Bank Syariah Indonesia Miliki Kesamaan Pandangan dengan Muhammadiyah untuk Majukan UMKM

Pelatihan Pemuda Muhammadiyah Digelar Disini

“Kami menggunakan sejumlah unit mobil doble gardan untuk menembus jalan becek berlumpur di sana. Baik mengangkut personel maupun bahan yang diperlukan,”kata Miftah.

Gotong royong membangun jembatan  di Desa Datar AJab dan Rantau Parupuk, Barabai HST.
Gotong royong membangun jembatan di Desa Datar AJab dan Rantau Parupuk, Barabai HST. (Foto Relawan MUhammadiyah untuk banjarmasinpost)

Ditambahkan, prioritas utama MDMC adalah membuka isolasi lokasi dengan membangun jembatan, agar trasportasi bisa lancar. Khususnya kendaraan roda empat bisa kembali masuk, agar distribusi bantuan ke desa terdampak paling parah tersebut bisa lancar.

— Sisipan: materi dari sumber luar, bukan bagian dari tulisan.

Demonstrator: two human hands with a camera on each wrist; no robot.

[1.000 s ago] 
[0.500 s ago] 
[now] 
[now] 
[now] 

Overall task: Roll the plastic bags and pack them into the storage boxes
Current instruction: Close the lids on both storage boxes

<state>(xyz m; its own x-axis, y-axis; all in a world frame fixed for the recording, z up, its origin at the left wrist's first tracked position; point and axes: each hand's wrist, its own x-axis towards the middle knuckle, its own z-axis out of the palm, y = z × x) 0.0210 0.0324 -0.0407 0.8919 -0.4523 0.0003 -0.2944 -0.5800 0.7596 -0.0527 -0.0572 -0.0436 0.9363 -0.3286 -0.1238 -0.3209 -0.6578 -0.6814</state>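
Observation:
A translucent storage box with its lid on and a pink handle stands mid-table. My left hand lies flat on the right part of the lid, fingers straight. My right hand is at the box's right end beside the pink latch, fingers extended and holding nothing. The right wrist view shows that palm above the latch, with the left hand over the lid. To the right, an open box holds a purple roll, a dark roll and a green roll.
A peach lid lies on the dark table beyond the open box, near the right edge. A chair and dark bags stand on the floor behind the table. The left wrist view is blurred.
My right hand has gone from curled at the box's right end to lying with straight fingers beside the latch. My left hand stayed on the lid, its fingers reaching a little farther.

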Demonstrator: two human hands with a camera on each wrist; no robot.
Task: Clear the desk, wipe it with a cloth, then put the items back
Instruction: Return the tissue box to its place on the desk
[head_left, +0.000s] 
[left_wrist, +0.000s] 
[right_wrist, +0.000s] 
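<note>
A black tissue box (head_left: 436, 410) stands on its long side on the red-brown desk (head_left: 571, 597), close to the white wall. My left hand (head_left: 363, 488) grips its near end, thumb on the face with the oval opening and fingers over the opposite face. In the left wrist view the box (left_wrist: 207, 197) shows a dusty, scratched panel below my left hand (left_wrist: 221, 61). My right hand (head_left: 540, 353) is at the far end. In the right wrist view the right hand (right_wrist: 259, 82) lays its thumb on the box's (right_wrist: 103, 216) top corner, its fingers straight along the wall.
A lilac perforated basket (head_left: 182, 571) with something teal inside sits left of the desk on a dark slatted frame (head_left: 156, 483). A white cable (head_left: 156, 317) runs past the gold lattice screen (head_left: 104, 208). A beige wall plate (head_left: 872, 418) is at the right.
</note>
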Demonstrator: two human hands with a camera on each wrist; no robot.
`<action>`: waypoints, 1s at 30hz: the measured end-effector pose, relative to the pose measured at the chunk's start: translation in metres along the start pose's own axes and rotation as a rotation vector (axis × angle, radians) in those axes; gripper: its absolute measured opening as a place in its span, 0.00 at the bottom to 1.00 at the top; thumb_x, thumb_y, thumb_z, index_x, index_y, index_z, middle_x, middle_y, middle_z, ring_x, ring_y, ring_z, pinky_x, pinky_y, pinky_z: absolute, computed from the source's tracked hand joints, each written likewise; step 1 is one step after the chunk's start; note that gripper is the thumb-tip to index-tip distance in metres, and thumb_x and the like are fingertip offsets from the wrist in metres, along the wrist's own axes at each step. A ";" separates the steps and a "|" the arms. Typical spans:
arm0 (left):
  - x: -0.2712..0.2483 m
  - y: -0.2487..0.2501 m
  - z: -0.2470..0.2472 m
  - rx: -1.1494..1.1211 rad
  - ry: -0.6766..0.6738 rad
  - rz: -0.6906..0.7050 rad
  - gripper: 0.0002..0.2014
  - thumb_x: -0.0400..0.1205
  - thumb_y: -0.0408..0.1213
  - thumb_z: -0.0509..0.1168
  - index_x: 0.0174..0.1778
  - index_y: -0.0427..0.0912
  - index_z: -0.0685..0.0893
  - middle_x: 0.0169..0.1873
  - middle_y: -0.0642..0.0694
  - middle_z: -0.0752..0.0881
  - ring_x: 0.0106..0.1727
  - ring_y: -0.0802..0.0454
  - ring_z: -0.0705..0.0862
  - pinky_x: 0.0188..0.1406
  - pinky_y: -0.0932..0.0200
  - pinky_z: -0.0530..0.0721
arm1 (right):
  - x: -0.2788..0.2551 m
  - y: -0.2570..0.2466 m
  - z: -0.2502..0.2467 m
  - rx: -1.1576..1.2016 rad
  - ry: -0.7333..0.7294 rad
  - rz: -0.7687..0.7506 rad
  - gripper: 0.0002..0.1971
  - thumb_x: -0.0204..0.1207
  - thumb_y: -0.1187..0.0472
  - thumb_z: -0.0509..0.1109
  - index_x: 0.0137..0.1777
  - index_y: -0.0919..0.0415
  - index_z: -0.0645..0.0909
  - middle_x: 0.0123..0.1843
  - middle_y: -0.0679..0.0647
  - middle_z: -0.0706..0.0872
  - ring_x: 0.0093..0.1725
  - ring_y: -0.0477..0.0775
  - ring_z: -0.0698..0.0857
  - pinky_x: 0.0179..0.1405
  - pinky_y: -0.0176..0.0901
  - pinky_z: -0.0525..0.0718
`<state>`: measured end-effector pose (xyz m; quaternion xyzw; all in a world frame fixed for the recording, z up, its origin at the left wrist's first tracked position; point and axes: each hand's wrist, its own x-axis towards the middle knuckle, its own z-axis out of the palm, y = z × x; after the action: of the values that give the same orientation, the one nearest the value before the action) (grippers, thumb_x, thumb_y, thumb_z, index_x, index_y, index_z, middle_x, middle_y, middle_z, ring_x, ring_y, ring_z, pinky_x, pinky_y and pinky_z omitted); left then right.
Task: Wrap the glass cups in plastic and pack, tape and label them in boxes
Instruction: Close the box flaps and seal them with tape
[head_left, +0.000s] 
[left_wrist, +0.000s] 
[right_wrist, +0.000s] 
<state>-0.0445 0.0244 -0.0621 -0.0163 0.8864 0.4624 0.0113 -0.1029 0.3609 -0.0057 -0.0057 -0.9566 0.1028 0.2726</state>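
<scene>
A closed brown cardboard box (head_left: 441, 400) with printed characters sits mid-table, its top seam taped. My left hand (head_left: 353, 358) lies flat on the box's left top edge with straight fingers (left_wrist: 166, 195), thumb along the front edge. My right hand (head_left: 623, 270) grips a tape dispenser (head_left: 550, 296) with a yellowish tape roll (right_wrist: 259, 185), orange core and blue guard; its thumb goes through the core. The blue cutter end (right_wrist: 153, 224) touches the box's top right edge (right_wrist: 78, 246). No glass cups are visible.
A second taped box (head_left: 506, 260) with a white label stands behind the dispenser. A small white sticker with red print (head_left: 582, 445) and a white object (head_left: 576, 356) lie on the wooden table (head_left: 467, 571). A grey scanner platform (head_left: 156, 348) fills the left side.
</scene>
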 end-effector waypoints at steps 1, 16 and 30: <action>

Dijelaskan pula, relawan yang terlibat kegiatan tersebut dari berbagai utusan daerah. Antara lain dari Solo Jawa Tengah, Samarinda Kaltim, HSU, Tapin, Banjarmasin, Tanbu, Barabai dan HSS.

“Sebenarnya ada 60 personel, tapi dari HSS terkendala mobil double gardan mereka lagi bermasalah,”kata Miftah. Sebelumnya, Fuad Rahman, dari PD Muhammadiyah HST menyatakan sebelumnya pihaknya telah melakukan survei ke Datarajab.

“Sebelumnya kami juga sudah berkoordinasi dengan Bidang Bina Marga Dinas PUPR HST. Mereka menyampaikan terimakasih dan minta laporan apa saja yang sudah dikerjakan, untuk membuat perencanaan, sehingga jika sudah teratasi, perbaikan oleh PUPR bisa dikerahkan ke lokasi lain,”kata Fuad. (banjarmasinpost.co.id/hanani)

Penulis: Hanani
Editor: Edi Nugroho
Ikuti kami di
KOMENTAR

BERITA TERKINI

© 2021 TRIBUNnews.com Network,a subsidiary of KG Media.